I am an Indigenous Latina serving as the core anti-racist staff trainer within the women’s organization of the whitest religious affiliation in the United States. I have been teaching white women about racism for almost two decades. Intersectionality — how two or more oppressive social identities overlap or intersect — is my day-to-day reality.
Intersectionality describes the overlapping or intersecting social identities and their related systems of oppression, domination, or discrimination. Intersectionality expresses the exquisite pain of how gender oppression intersects with racial oppression within women of color; when we are also lesbian or transgender, the possible violence is multiplied.
In my work with women in my church and my past work with the National Council of Churches’ Justice for Women’s Working Group, the intersectionality of race and gender was seen as the additional burden of women of color. I also see intersectionality as a blind intersection where white women reflexively use white privilege to not see anything on the roads of life outside of their own good intentions.
Learning about intersectionality achieves greater understanding and makes white women stronger allies. Understanding intersectionality is fundamental to the notion that white women and women of color can live, worship, and grow together in community.
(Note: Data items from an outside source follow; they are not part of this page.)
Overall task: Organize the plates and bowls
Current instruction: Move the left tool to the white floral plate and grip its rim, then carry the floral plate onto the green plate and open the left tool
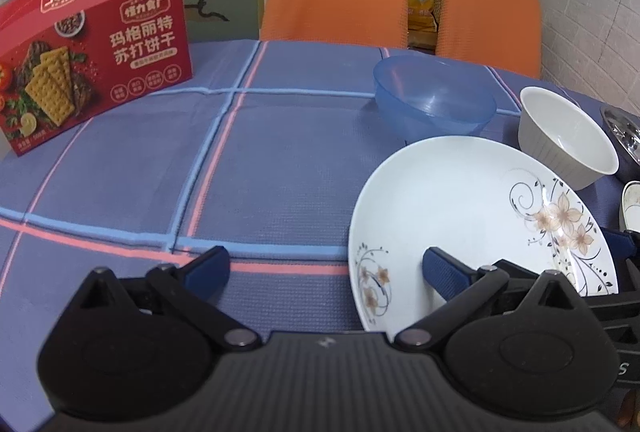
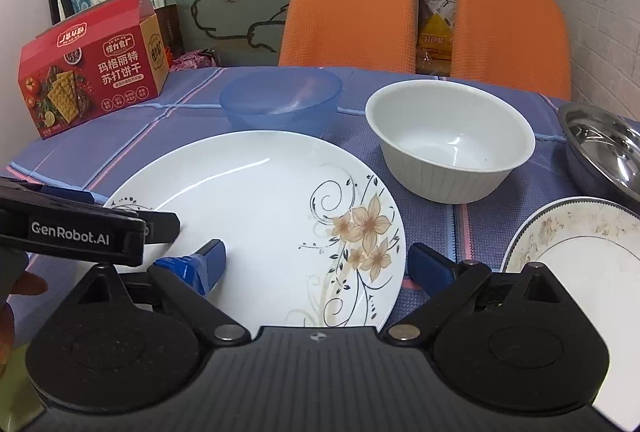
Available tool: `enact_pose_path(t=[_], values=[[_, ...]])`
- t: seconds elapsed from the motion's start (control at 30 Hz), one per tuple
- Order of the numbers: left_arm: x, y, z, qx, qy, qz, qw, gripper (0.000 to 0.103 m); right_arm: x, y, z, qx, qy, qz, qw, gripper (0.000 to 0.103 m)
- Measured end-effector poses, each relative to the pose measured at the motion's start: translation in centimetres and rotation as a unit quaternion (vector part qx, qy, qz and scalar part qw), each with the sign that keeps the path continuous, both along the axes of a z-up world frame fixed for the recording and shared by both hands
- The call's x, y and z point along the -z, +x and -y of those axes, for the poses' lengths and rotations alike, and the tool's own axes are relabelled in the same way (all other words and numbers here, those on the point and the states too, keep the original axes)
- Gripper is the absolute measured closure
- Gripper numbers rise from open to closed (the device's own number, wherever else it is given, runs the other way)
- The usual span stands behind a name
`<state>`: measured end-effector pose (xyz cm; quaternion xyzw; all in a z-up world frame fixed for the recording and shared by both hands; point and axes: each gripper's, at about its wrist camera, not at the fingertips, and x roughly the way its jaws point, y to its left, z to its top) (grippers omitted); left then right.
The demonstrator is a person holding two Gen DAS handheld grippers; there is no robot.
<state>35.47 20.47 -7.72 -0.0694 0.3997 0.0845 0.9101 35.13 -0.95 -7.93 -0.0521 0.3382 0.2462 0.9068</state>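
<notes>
Two grippers work over the checked bench. Far left stands a red cracker box [image 2: 94, 71], upright, with open cloth in front of it. Left gripper [image 1: 326, 270] fingers are spread wide, holding nothing, one finger over the floral plate [image 2: 256, 224] rim. Right gripper [image 2: 316, 264] fingers are likewise wide, straddling that plate's near-right edge, empty. Behind the plate sit a blue plastic bowl [image 2: 280, 103] and white ribbed bowl [image 2: 450, 139], both upright; then a steel bowl [image 2: 604, 147] and a soiled plate [image 2: 576, 236] at right.

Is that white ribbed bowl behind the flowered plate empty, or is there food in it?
Empty. The white ribbed bowl stands upright and its bare, glossy inside shows to the bottom.
</notes>
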Motion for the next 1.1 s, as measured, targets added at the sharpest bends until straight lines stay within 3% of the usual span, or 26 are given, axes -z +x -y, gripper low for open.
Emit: enact_pose_path(t=[0.17, 0.7, 0.83, 0.9, 0.93, 0.97, 1.1], values=[[0.1, 0.0, 0.1, 0.002, 0.001, 0.005, 1.0, 0.001, 0.2, -0.3, 0.2, -0.013, 0.004, 0.019, 1.0, 0.017], [0.1, 0.1, 0.5, 0.004, 0.001, 0.003, 1.0, 0.001, 0.1, -0.3, -1.2, -0.024, 0.001, 0.0, 1.0, 0.015], [-0.1, 0.1, 1.5, 0.026, -0.006, 0.005, 0.9996, 0.007, -0.1, -0.6, -1.5, -0.025, -0.004, -0.004, 1.0, 0.014], [-0.3, 0.0, 2.2, 0.044, -0.01, 0.012, 0.9989, 0.022, -0.2, -0.6, -1.5, -0.028, -0.006, -0.008, 1.0, 0.015], [-0.6, 0.0, 2.5, 0.063, -0.024, 0.014, 0.9976, 0.041, -0.2, -0.5, -1.4, -0.03, -0.006, -0.011, 0.999, 0.015], [-0.8, 0.1, 2.7, 0.07, -0.032, 0.011, 0.997, 0.046, -0.3, -0.4, -1.4, -0.03, -0.006, -0.015, 0.999, 0.015], [-0.8, 0.4, 2.6, 0.063, -0.038, 0.01, 0.9972, 0.046, -0.4, -0.6, -1.3, -0.023, 0.003, -0.023, 0.999, 0.015]])
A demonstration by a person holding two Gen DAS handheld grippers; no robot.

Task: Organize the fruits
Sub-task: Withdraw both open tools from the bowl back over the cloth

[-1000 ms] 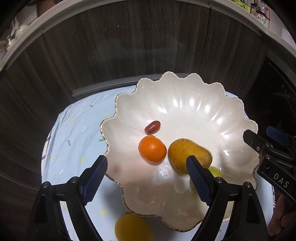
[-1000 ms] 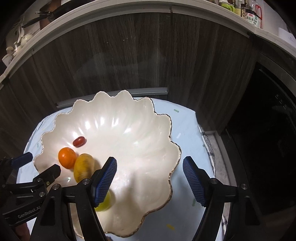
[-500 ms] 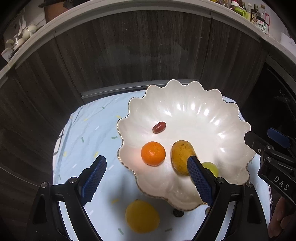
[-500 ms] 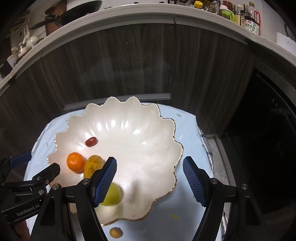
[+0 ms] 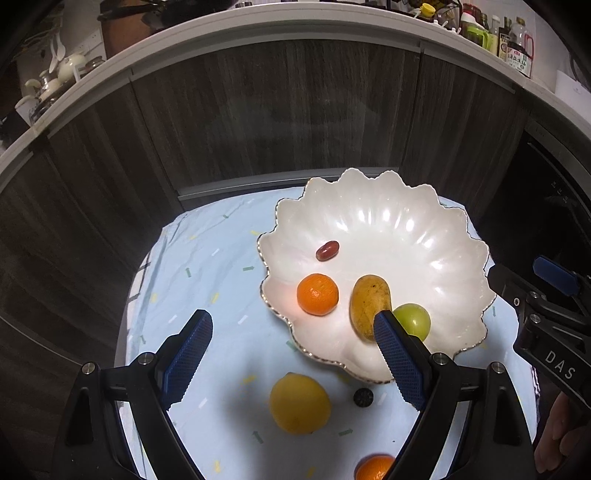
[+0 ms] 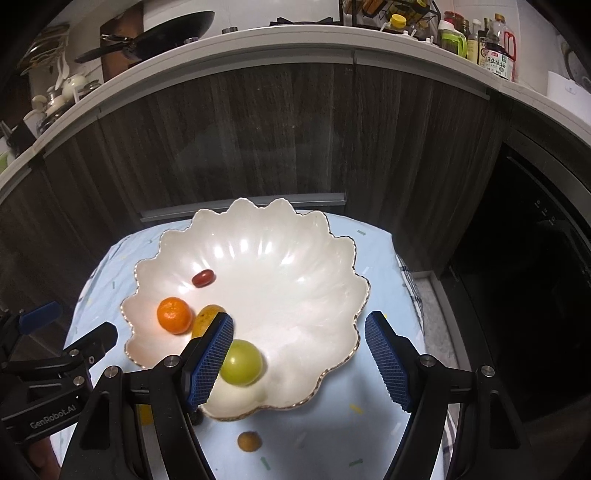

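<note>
A white scalloped bowl (image 5: 436,236) (image 6: 295,258) stands on a light blue cloth. In it lie a red grape (image 5: 327,250) (image 6: 203,277), an orange mandarin (image 5: 317,294) (image 6: 174,315), a yellow-brown mango (image 5: 367,301) (image 6: 208,316) and a green round fruit (image 5: 415,319) (image 6: 242,362). On the cloth in front of the bowl lie a yellow lemon (image 5: 299,403), a second mandarin (image 5: 373,467), a small dark fruit (image 5: 363,397) and a small brown fruit (image 6: 249,441). My left gripper (image 5: 291,356) is open above the cloth, empty. My right gripper (image 6: 299,358) is open above the bowl's near edge, empty.
The small table (image 5: 207,266) stands against dark wood cabinet fronts (image 5: 280,118). A counter above carries bottles (image 6: 495,48), a pan (image 6: 155,33) and jars. A dark oven front (image 6: 535,295) is at the right. A hand (image 5: 557,435) holds the right gripper.
Both grippers have pulled back and up from the bowl. The bowl looks smaller now, and the lemon, second mandarin and small fruits on the cloth have come into view.
</note>
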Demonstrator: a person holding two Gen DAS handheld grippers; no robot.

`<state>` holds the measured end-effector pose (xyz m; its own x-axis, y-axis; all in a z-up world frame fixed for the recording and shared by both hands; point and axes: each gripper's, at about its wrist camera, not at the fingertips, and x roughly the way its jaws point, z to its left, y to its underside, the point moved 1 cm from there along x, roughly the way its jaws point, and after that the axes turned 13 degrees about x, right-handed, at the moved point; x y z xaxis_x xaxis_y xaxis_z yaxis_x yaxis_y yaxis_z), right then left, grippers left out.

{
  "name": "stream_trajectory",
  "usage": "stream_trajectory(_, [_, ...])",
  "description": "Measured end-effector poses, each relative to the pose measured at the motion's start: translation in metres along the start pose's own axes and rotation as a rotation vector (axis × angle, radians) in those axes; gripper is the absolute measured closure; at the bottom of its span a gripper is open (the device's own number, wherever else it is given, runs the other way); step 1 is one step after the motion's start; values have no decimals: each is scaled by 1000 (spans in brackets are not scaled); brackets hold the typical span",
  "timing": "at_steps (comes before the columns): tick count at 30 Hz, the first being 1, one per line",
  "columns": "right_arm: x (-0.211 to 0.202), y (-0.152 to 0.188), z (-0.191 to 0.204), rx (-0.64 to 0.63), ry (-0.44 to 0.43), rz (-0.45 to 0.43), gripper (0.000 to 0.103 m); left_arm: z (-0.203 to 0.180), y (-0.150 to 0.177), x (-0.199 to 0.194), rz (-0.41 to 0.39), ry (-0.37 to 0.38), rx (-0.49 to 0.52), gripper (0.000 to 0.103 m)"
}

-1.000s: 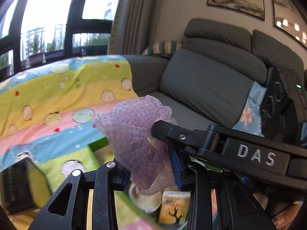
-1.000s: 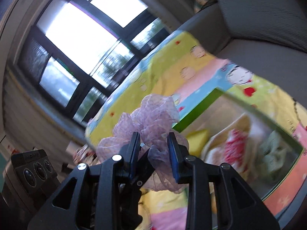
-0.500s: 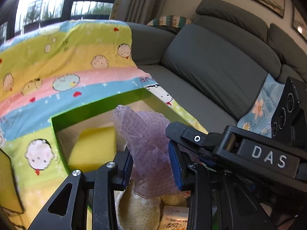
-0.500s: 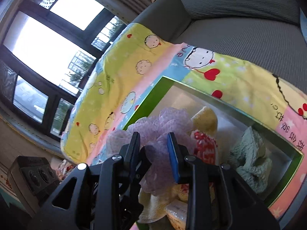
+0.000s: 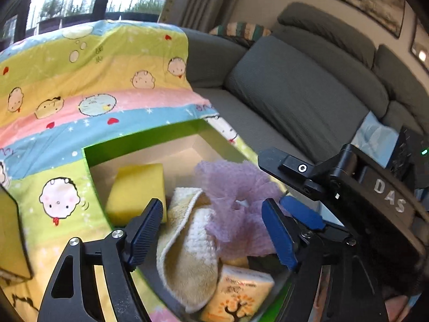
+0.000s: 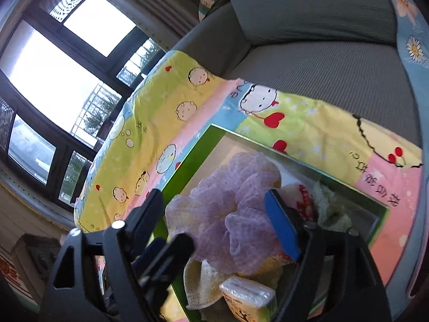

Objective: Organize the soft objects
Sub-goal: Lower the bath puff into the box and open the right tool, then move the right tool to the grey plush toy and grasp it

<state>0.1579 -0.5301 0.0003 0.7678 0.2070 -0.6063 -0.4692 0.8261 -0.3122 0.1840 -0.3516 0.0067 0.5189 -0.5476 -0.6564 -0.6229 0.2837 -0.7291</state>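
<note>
A purple mesh bath pouf lies in the green-rimmed box on top of a cream towel, loose between my two grippers. My left gripper is open, its blue pads either side of the towel and pouf. My right gripper is open around the pouf; its arm, marked DAS, crosses the left wrist view. The box also holds a yellow sponge, a tissue pack, a red-patterned cloth and a pale green cloth.
The box sits on a colourful cartoon blanket spread on a grey sofa. A dark box edge stands at the left. Large windows lie behind. A floral cushion is at the right.
Both grippers came down over the box with the pouf held between them, then both opened. The pouf now rests in the box on the towel.
</note>
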Motion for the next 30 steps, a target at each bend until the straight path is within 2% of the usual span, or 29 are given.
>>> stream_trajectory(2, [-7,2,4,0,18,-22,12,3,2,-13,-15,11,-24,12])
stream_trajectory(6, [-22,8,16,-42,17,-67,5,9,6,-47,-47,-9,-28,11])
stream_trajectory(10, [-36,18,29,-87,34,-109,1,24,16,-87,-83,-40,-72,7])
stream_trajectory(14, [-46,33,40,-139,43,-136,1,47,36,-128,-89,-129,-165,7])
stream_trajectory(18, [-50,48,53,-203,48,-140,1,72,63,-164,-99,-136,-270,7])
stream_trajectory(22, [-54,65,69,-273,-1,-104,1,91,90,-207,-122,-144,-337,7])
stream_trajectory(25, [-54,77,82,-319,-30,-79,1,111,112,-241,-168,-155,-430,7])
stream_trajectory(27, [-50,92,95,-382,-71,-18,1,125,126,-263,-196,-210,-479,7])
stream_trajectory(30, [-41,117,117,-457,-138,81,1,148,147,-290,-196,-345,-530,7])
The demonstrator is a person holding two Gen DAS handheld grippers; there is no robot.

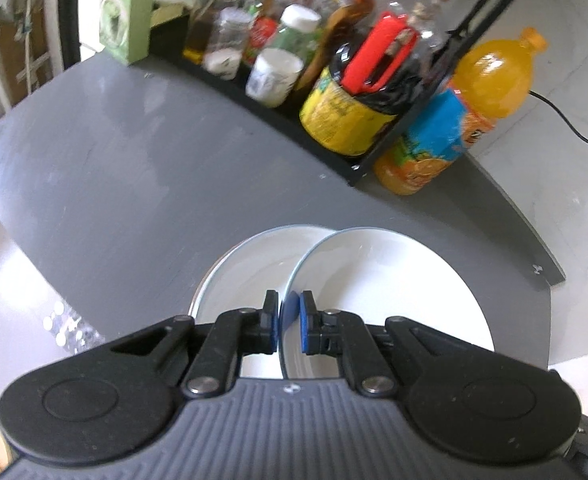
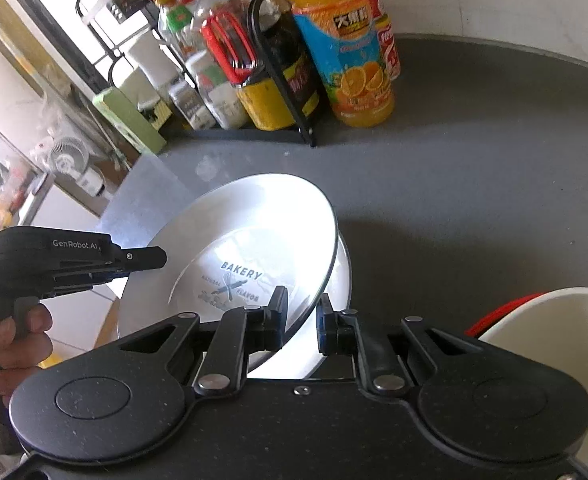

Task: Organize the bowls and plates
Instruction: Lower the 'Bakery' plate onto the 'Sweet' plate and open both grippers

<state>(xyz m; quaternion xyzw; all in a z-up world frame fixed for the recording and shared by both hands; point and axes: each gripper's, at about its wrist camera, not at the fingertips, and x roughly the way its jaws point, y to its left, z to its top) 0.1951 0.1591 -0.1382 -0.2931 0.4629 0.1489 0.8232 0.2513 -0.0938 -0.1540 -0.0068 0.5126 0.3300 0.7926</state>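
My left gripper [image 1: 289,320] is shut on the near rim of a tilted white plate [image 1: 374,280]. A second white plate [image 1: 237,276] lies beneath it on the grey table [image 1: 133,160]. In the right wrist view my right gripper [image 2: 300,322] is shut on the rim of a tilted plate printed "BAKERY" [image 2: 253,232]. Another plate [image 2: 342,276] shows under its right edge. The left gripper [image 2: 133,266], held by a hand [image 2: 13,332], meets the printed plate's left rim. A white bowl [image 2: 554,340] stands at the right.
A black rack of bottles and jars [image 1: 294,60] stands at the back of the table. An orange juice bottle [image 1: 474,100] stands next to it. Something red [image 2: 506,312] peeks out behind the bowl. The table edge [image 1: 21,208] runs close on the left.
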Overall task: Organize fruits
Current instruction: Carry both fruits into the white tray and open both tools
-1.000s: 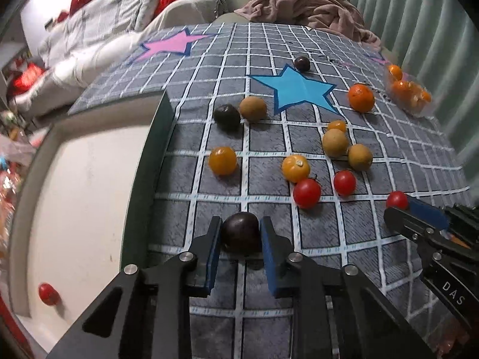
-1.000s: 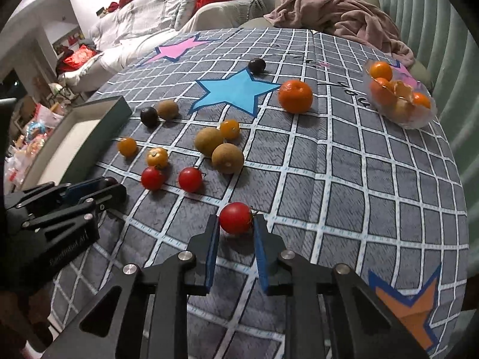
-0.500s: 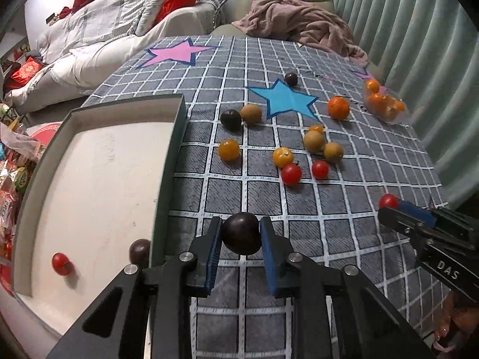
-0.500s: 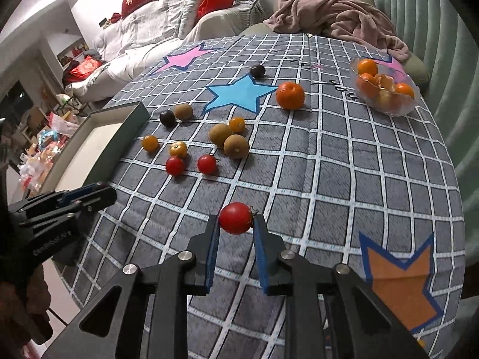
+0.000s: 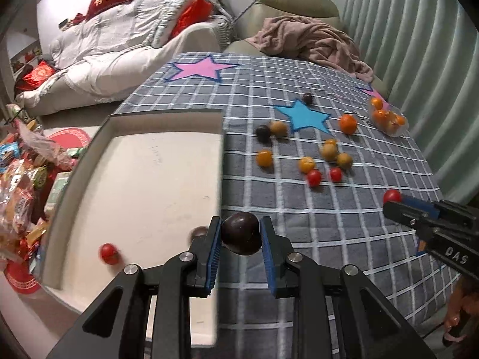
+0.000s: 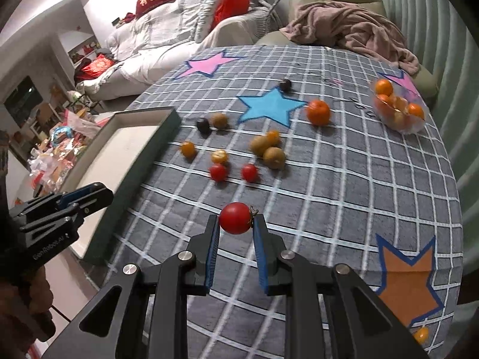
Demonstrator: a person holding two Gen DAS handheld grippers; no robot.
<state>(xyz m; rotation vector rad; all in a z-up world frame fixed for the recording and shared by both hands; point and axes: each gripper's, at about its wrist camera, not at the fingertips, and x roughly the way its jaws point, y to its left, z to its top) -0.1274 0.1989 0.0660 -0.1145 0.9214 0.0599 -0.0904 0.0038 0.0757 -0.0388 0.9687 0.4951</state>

So much falls into the relationships between women of color and white women. We have all internalized the racial and gender messaging given by a patriarchal white construct. When white women are blind to their own privilege, women of color get hurt.
“When I see you, I don’t see color,” is something white women have said to me for decades. When heard from white women I see as sisters in Christ, these words erase me. For years I tried responding. I might say, “I get that you are refusing to attribute to me the bad things you have heard about people of color,” to which might come the response: “Oh no! I was raised to accept everyone!” Or I might say, “I know you mean that as a compliment,” and she might say, “I really mean it; I don’t see your color!”
Sometimes poor theology would be applied, as in: “When I see you, I only see a child of God,” to which I might respond, “Well, I do see you, Dorothy. You are standing right in front of me.” Or she might ask: “Do you think God sees what color we are?” to which I might respond, “I certainly do expect so! We are such a beautiful variety!”
These collisions at the intersection tend to come out of the blue. I don’t always see the white woman of faith heading toward me, fully loaded with assumptions and a stubborn perspective that says women of color are somehow able to step out of our race and just be another girl.
But what I was trying to teach these loving, white Christian women about color-blindness was simply not being grasped. I suffered and prayed for guidance and wisdom on this topic for four years.
My prayers were answered at a training retreat. Just as we were approaching a break, Marie (not her real name), a white woman sitting close enough to touch me, reached out, took my arm and said to me, “Inez, when I see you, I do not see color. I just see your beautiful soul.” Crash!
My face must have shown what I was feeling, because she quickly jiggled my forearm, and said, “I mean that as a compliment!”
My training partner, knowing that this was a hot-button issue of prayer for me, called the break. I cried out to the Lord, who heard my cry. Since we were still on break, I found Marie, took her aside, and asked, “Marie, can we talk?” She looked relieved and hopeful. Then I asked: “Have you ever been the first woman to do anything either in church or as a professional?”
Marie’s bright, blue eyes seemed to smile. She nodded, saying: “Oh yes! I was the first woman elected to the elders’ board at the church!”
“Wow,” I responded, “That is impressive!”
“Oh, yes, the men didn’t think I could handle it, but I really showed them!” She beamed.
“I’ll bet! You can still remember what that was like, can’t you?” I responded.
She nodded again.
“So if one of the men on the elders’ board had turned to you one day and said, ‘Marie, when I look at you I do not see a woman,’ would you have taken that as a compliment?”
Marie’s face blanched. An understanding light appeared in her eyes, and she fell into my waiting arms. “I am so sorry.”
“Yes, Marie,” I said. “It is like that.”
I asked for and received Marie’s permission to share our exchange with the group. I thanked Marie for giving me the story I needed to illustrate how color-blindness is a barrier, and not an aid to the creation of God’s community. Marie was happy to have me share her story then, and I think she would be pleased to know I still find it a useful teaching tool.
When “whiteness” was created (1640-1660) in Maryland and Virginia (the first two colonies of our nation), white women were named the keepers of chastity, the bearers of whiteness (Birth of a White Nation by Jaqueline Battalora). White women were, and often still are, expected to remain girls, to dummy down, and to behave in cute, submissive, or manipulative ways in order to receive rewards. Women of color receive completely different messages and treatment rooted in centuries of European conquest. For example, women of color cannot show emotion without being labeled as angry or fiery.
For me, the intersection of racial oppression and gender oppression is a daily reality. What I need my white sisters to get is that, until you learn about structural and internalized racism, until you get in touch with both your oppression and your privilege, your good intentions will not stop the violence. Your good intentions do not make me feel welcome or safe.